Loretta TRAYNUM and Leonard Traynum, Appellants, v. Cynthia SCAVENS and Progressive Direct Insurance Co., Respondents.

Appellate Case No. 2013–002797.

Decided: April 20, 2016

Blake A. Hewitt and John S. Nichols, both of Bluestein, Nichols, Thompson & Delgado, L.L.C., of Columbia, and Tom Young, Jr., of Law Offices of Tom Young, Jr., P.C., of Aiken, for Appellants. J.R. Murphy and Wesley B. Sawyer, both of Murphy & Grantland, P.A ., of Columbia, for Respondents. David C. Marshall and R. Hawthorne Barrett, both of Turner Padget Graham & Laney, P.A., of Columbia, for Amicus Curiae, Property Casualty Insurers Association of America.

Loretta Traynum and Leonard Traynum (collectively, Appellants) appeal the trial court's grant of summary judgment to Respondent Progressive Direct Insurance Co. (Progressive), arguing the trial court incorrectly held that Progressive made a meaningful offer of underinsured motorist (UIM) coverage via its website. We affirm.
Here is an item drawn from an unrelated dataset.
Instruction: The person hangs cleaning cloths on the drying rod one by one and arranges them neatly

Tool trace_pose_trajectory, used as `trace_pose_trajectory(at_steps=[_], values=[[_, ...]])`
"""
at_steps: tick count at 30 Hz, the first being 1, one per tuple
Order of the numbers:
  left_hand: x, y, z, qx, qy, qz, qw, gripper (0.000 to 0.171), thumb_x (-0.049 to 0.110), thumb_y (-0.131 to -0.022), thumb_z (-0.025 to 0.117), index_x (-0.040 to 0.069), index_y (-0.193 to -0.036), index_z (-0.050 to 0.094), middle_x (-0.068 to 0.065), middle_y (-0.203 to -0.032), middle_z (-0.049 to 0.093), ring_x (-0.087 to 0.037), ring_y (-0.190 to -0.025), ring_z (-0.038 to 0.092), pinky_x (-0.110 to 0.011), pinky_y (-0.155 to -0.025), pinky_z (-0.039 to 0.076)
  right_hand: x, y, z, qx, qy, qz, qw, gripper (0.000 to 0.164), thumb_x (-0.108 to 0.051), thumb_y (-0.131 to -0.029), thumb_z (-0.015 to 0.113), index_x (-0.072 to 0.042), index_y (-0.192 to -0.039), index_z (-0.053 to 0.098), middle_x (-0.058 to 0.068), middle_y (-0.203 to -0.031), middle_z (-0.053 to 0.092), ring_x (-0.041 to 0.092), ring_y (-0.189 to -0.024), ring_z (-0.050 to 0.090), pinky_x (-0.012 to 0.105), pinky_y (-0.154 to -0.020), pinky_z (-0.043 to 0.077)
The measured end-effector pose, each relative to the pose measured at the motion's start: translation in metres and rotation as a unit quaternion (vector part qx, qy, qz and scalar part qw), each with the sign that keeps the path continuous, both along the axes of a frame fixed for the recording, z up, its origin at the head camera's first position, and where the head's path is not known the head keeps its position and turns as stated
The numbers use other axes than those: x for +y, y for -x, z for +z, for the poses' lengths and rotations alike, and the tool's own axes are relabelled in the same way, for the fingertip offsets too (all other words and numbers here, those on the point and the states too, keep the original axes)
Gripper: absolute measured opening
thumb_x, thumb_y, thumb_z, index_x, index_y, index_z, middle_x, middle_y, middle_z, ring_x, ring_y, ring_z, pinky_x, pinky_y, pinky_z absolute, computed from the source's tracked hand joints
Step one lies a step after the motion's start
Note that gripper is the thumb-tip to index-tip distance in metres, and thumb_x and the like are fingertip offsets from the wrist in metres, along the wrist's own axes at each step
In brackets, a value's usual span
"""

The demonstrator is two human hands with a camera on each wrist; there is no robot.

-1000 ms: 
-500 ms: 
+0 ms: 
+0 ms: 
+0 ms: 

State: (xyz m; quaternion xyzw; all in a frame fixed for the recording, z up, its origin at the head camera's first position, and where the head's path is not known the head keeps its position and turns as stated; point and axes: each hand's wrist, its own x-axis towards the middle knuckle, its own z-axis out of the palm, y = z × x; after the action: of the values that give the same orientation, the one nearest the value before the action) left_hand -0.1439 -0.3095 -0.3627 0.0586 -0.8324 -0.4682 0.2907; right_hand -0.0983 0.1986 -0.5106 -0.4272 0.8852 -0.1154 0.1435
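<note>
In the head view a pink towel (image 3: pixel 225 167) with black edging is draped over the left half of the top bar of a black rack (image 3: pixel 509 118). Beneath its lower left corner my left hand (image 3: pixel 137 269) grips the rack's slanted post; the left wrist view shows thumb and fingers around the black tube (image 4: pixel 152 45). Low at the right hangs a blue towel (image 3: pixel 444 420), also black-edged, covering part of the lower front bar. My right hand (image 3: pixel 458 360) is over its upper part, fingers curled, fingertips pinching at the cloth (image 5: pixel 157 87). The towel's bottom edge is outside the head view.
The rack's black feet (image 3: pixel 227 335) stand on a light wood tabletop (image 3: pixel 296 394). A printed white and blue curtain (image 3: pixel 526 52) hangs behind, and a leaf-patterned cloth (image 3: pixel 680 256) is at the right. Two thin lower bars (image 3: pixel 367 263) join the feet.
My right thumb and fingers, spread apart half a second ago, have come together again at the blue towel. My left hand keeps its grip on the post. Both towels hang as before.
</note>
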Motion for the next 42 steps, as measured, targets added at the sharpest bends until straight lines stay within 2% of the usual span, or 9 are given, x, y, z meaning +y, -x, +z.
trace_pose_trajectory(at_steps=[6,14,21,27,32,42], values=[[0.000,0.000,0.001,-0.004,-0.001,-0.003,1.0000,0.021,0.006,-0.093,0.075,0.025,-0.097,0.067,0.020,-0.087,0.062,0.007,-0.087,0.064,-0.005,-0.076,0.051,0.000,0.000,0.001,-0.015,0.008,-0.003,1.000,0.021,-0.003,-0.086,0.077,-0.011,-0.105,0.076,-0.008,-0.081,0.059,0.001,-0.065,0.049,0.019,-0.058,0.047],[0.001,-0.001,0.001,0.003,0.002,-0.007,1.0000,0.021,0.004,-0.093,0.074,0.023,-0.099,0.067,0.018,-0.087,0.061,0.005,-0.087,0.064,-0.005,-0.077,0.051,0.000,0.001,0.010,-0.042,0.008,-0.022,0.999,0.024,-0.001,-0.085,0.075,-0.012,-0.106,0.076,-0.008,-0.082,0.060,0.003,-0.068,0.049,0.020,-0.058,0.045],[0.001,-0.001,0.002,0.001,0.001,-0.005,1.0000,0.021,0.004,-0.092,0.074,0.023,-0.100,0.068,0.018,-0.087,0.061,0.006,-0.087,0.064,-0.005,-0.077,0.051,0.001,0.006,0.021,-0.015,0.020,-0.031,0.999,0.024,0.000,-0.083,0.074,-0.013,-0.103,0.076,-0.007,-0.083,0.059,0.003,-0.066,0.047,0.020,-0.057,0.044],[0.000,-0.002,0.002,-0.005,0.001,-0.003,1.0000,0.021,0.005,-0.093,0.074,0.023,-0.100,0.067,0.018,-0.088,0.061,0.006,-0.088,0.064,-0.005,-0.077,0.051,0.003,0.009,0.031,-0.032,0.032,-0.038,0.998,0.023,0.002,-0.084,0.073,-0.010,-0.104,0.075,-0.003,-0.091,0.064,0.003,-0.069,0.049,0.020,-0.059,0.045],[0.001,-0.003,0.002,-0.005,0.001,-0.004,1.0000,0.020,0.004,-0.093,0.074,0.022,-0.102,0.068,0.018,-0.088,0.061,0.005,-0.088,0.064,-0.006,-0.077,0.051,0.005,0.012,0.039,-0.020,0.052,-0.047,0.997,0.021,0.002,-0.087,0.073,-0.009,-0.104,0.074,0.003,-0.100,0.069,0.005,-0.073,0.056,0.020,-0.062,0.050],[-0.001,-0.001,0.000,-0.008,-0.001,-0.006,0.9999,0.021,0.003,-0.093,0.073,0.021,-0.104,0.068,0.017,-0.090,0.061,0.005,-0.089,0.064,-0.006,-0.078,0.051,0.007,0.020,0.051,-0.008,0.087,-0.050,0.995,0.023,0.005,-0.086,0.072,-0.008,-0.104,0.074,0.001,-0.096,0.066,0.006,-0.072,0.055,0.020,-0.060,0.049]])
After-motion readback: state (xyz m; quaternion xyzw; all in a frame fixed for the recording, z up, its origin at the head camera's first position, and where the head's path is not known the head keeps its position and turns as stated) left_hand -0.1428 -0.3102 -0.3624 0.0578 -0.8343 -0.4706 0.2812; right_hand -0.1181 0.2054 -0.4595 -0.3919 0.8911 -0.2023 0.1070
In April 2007, Loretta Traynum (Traynum) purchased an automobile insurance policy from Progressive through Progressive's website. Instead of selecting one of the preset packages Progressive offered, all of which contained UIM coverage by default, Traynum created a custom package which did not include UIM coverage. Traynum also increased the preset deductibles for comprehensive and collision coverages. The result of these changes was a lower monthly premium. Traynum then electronically signed a form acknowledging Progressive offered her optional UIM coverage and that she rejected that coverage.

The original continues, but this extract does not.